Task: In the data that follows, find the line with "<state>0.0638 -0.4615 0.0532"; transcribe it, every later line up to the one with "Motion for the", and that line as well, exactly and with no others.

[Start of Attachment]

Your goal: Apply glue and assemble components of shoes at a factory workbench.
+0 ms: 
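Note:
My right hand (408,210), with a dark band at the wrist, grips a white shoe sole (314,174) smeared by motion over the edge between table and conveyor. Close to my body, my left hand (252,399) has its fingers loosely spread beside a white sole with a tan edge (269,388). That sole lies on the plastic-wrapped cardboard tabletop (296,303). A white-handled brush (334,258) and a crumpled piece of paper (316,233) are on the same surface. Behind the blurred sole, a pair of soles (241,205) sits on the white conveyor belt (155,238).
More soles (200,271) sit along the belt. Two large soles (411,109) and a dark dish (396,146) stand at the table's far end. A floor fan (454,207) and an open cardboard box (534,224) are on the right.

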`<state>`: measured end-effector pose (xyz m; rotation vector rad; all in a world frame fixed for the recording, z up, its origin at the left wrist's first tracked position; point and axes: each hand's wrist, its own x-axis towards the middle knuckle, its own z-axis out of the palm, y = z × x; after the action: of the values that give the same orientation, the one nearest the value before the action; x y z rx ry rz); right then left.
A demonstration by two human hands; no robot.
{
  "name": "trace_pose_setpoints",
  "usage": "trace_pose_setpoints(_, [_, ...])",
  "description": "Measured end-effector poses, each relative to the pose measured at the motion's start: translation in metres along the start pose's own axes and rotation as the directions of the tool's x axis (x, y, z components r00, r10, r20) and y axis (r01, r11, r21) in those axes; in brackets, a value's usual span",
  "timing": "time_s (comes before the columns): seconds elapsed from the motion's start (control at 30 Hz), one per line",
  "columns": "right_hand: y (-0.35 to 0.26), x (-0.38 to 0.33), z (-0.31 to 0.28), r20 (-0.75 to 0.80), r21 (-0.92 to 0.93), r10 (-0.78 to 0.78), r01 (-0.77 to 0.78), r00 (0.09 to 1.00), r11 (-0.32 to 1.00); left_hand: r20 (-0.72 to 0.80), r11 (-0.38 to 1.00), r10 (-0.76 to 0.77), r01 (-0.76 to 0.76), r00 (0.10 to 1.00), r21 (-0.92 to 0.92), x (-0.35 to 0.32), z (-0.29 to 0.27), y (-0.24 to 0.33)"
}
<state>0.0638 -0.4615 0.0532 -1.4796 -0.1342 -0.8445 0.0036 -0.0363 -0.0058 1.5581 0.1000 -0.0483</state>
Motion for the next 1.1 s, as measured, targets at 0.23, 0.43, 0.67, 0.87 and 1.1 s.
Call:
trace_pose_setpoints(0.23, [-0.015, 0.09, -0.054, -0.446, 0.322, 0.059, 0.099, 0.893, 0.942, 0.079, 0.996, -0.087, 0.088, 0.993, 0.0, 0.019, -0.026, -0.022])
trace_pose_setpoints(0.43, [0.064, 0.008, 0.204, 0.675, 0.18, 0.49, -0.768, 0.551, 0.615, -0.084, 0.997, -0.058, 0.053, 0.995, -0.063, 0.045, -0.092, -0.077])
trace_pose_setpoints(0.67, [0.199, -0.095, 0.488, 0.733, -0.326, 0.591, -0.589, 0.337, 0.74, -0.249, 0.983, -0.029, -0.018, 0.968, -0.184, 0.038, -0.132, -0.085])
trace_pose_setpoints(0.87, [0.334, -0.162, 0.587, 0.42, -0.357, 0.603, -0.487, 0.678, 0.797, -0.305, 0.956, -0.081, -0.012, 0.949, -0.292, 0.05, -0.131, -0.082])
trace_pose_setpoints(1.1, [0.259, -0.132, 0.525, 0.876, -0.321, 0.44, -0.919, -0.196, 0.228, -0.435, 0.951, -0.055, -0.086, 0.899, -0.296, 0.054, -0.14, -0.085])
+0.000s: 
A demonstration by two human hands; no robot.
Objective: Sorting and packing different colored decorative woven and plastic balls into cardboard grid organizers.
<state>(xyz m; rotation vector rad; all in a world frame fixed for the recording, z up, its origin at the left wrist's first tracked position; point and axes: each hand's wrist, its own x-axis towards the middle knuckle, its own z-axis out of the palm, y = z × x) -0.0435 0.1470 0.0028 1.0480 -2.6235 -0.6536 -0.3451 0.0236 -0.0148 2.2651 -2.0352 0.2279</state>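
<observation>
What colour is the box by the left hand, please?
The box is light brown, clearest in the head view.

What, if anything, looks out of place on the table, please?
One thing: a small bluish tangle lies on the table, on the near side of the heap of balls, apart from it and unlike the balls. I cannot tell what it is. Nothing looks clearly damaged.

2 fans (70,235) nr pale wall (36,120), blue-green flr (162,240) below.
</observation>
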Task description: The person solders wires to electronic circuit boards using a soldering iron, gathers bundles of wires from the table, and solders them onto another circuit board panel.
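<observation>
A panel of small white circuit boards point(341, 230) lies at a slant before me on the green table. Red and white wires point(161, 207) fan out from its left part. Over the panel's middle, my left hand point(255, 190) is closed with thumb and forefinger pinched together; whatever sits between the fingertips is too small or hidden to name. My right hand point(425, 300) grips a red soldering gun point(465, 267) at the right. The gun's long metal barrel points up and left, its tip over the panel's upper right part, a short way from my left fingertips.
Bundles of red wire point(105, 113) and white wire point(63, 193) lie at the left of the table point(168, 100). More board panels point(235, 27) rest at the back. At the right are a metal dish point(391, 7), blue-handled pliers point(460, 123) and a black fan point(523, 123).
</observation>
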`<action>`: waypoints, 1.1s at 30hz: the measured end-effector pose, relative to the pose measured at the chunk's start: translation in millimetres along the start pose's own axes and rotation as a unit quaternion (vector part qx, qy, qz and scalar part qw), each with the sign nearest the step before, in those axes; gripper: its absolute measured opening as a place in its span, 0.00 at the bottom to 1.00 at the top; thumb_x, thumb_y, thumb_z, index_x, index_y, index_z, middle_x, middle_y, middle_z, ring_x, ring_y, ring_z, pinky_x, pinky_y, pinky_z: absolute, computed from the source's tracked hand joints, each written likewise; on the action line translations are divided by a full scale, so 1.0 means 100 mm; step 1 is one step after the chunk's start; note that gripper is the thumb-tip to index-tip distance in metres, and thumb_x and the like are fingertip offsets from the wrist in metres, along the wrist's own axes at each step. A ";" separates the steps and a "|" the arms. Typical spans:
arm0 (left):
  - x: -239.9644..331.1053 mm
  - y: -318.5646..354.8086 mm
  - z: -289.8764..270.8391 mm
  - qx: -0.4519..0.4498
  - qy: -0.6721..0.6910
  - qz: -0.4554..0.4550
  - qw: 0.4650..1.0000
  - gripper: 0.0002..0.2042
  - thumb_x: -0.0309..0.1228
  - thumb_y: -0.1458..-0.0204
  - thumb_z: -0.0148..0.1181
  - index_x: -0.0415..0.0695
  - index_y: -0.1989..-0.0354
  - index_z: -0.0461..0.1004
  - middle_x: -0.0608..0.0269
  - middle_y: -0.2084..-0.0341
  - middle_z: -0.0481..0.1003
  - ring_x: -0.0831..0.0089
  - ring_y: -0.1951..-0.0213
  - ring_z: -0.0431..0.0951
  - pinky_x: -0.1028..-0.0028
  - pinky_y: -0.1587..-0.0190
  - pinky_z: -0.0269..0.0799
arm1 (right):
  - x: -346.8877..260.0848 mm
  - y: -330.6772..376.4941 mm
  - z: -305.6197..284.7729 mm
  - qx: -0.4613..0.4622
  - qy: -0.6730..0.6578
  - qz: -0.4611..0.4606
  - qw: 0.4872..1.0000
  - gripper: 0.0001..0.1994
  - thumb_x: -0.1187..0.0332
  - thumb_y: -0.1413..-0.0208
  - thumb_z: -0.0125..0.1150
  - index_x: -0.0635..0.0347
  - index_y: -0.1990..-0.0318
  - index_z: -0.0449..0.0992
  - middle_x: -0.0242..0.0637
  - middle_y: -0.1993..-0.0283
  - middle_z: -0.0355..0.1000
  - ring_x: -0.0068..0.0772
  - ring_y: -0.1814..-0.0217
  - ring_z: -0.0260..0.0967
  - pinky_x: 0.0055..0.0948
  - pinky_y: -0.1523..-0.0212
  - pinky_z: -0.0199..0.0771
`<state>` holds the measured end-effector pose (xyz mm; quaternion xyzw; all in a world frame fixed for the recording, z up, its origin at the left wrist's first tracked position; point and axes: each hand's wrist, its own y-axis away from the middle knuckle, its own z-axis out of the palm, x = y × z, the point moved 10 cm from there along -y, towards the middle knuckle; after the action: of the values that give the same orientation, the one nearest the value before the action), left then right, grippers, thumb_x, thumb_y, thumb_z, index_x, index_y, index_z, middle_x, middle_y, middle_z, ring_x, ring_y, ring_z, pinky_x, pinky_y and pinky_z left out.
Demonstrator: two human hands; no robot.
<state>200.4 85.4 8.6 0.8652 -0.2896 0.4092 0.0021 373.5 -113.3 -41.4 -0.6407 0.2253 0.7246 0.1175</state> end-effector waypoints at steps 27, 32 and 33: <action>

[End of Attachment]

Task response:
<state>0.0638 -0.4615 0.0532 -1.4796 -0.1342 -0.8445 0.0036 -0.0363 -0.0058 1.5581 0.1000 -0.0483</state>
Motion for the next 1.1 s, as measured, targets at 0.23, 0.43, 0.67, 0.87 and 1.1 s.

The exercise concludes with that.